*Exercise brief*
Up to and including the line with "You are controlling", output the records exactly as they appear.

____ Supplied data

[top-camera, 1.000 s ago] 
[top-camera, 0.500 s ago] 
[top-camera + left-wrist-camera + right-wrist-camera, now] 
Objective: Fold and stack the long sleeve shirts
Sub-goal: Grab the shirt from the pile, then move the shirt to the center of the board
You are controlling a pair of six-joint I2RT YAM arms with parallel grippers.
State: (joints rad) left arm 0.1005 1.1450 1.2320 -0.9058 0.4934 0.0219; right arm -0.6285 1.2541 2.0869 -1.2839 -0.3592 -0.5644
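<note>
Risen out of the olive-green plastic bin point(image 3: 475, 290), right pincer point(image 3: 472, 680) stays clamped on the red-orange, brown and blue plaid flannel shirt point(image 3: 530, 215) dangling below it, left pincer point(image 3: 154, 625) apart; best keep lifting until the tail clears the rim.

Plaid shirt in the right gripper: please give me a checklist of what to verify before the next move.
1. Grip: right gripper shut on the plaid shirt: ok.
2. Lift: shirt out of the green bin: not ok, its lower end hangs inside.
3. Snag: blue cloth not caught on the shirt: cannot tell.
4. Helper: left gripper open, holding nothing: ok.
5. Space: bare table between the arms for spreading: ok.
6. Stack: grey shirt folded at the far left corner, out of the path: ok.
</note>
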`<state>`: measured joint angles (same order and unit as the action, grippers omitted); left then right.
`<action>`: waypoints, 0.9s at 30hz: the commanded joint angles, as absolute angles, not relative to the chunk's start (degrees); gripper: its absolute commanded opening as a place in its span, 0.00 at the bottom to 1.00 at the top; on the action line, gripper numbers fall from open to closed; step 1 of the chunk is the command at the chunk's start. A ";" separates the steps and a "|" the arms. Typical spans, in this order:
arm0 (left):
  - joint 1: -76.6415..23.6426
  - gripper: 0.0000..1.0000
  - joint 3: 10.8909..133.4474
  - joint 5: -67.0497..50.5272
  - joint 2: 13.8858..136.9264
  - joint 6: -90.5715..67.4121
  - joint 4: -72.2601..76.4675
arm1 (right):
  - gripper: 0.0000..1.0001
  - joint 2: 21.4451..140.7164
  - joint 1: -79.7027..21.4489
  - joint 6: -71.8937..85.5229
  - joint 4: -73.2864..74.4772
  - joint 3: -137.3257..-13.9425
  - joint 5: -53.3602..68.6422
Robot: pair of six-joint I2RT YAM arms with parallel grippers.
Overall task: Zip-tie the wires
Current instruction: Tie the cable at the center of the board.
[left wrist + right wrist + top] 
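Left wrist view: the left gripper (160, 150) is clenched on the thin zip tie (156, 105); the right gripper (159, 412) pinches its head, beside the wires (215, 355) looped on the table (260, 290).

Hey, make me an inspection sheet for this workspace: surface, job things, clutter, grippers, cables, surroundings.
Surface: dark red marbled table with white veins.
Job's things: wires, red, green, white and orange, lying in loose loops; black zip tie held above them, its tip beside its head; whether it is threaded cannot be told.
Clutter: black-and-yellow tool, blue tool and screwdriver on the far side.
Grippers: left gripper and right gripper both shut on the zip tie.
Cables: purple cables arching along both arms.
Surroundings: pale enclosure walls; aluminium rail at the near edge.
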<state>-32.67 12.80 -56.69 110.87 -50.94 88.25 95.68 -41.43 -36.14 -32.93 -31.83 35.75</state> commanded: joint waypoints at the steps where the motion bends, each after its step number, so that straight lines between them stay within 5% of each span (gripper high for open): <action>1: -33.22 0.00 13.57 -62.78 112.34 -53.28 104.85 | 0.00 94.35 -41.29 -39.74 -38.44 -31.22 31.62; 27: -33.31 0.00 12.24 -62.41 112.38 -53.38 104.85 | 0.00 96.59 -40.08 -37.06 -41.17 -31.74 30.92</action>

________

*Result below*
[top-camera, 1.000 s ago] 
[top-camera, 0.500 s ago] 
[top-camera + left-wrist-camera + right-wrist-camera, now] 
Objective: Fold and stack the long sleeve shirts
Sub-goal: Grab the shirt from the pile, then move the shirt to the center of the board
You are controlling a pair of six-joint I2RT YAM arms with parallel grippers.

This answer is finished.